Thursday, March 26, 2015
Label: Touch and Go
This band just gets better and better with age. Your age of course, not theirs. I mean, the songs are sorta hermetically sealed, but you on the other hand, you're hurtling ever more rapidly towards death. Better get used to it, Bub.
The Husker Du and Naked Raygun and Mission Of Burma comparisons that helped describe their other records hold true here as well, but this time around they delve ever deeper into murky melodic hooks. The noise is crisp and clean, the songs are memorable and fully realized, and the tone continues towards alienation. There was an Atlanta band called Freemasonry back in the early to mid 90s who shared a lot of the same tendencies as Arcwelder, but if you've heard of Freemasonry then you're probably already listening to Arcwelder, huh?
Produced by Bob Weston.
Wednesday, March 25, 2015
Label: Sub Pop
The polar opposite of yesterday's post, this band plays soft and sweet as opposed to feral and unhinged.
Carissa's Wierd (misspelling is intentional) is always going to be best known as the "band that turned into Band Of Horses", cause honestly, Band Of Horses got huge. And they're really good to boot (I don't care if you disagree...they are), so that will be the legacy to most people. But, if you really listen, you'll find a band who crafted super intelligent songs that built on subtle layers of instrumentation to make for a truly haunting listen. You could make a comparison to a less baroque Jeremy Enigk, or a more pleasant Iron and Wine. Take your pick.
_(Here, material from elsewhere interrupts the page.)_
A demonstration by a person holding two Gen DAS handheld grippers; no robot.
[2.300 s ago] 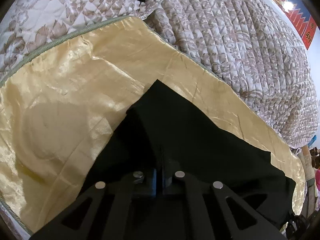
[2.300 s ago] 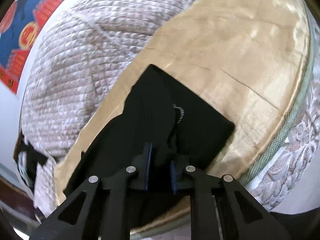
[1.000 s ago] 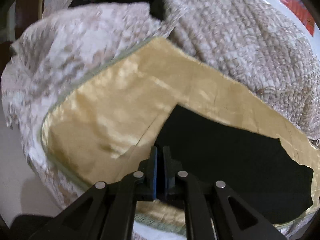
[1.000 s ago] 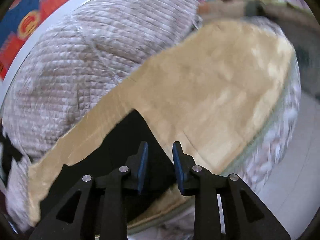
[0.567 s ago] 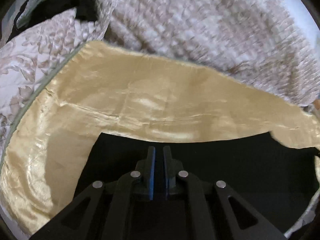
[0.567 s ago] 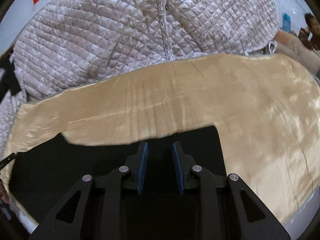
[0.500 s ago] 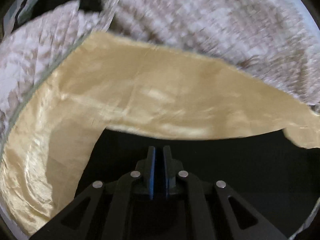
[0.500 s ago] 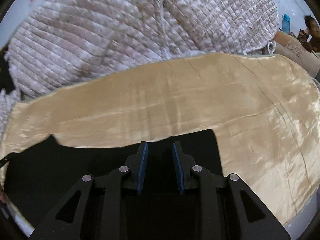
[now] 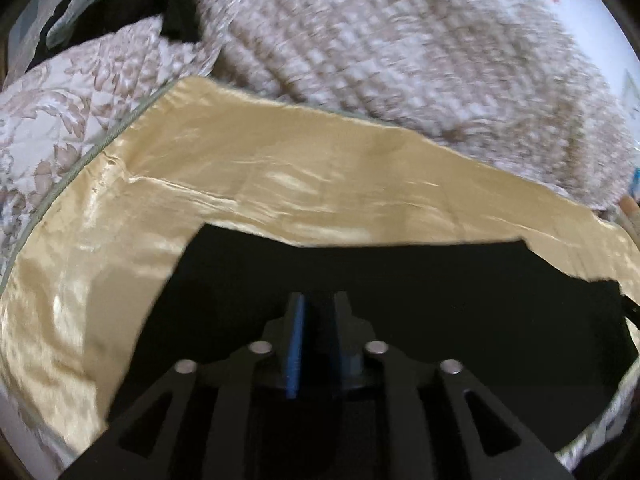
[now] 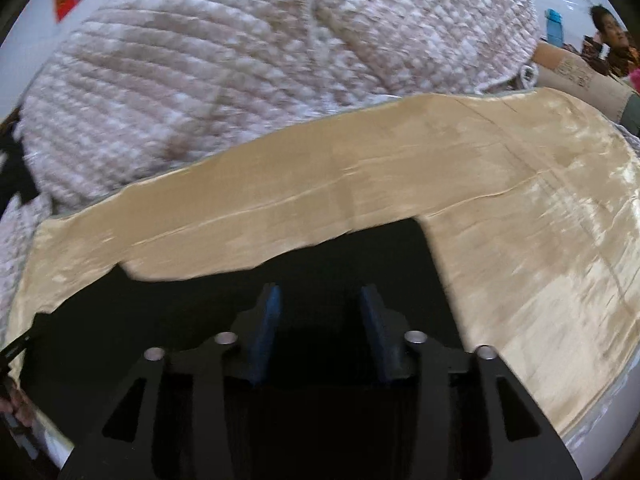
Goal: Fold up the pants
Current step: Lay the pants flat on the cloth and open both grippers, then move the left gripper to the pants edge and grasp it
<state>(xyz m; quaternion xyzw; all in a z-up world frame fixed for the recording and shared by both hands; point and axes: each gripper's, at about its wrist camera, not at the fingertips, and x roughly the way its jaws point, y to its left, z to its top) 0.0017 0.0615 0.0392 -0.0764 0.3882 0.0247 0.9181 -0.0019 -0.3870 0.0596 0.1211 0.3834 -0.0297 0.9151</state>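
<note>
The black pants [image 9: 460,280] lie flat in a long strip on a gold satin sheet [image 9: 280,184]. In the left wrist view my left gripper [image 9: 319,304] hovers over the strip's left end, its jaws a small gap apart with nothing seen between them. In the right wrist view the pants [image 10: 160,312] show their squared right end near my right gripper [image 10: 320,300], which is open and empty just above the cloth. The near edge of the pants is hidden under both grippers.
A bunched quilted beige bedspread [image 9: 400,52] rises behind the gold sheet [image 10: 520,240]. A floral quilt [image 9: 60,112] and dark clothing [image 9: 120,12] lie at the far left. A person [image 10: 608,36] and a cardboard tube [image 10: 580,76] are at the far right. The bed edge runs close below.
Both grippers have swung to face the bedspread over the pants. The right gripper's jaws have opened wider. The left gripper's jaws have parted slightly from shut.
</note>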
The Morrissey cover on this record is really nice, which is sometimes hard to pull off. They pull it off well.
Other bands that came out of or are associated with Carissa's Wierd are: Grand Archives, S, Crictor, Small Stars, Modest Mouse, and 764-HERO.
This record was #45 in the Sub Pop Singles Club v.2
Tuesday, March 24, 2015
Label: Stinky Bike
The origins of the gnarled noise that defined Kilslug was firmly rooted in equally gnarled noisy hardcore. A raw and primitive attack that relies on equal parts droning sludge and attacking bash. A cousin to the damaged sounds of Flipper. Just complete madness really.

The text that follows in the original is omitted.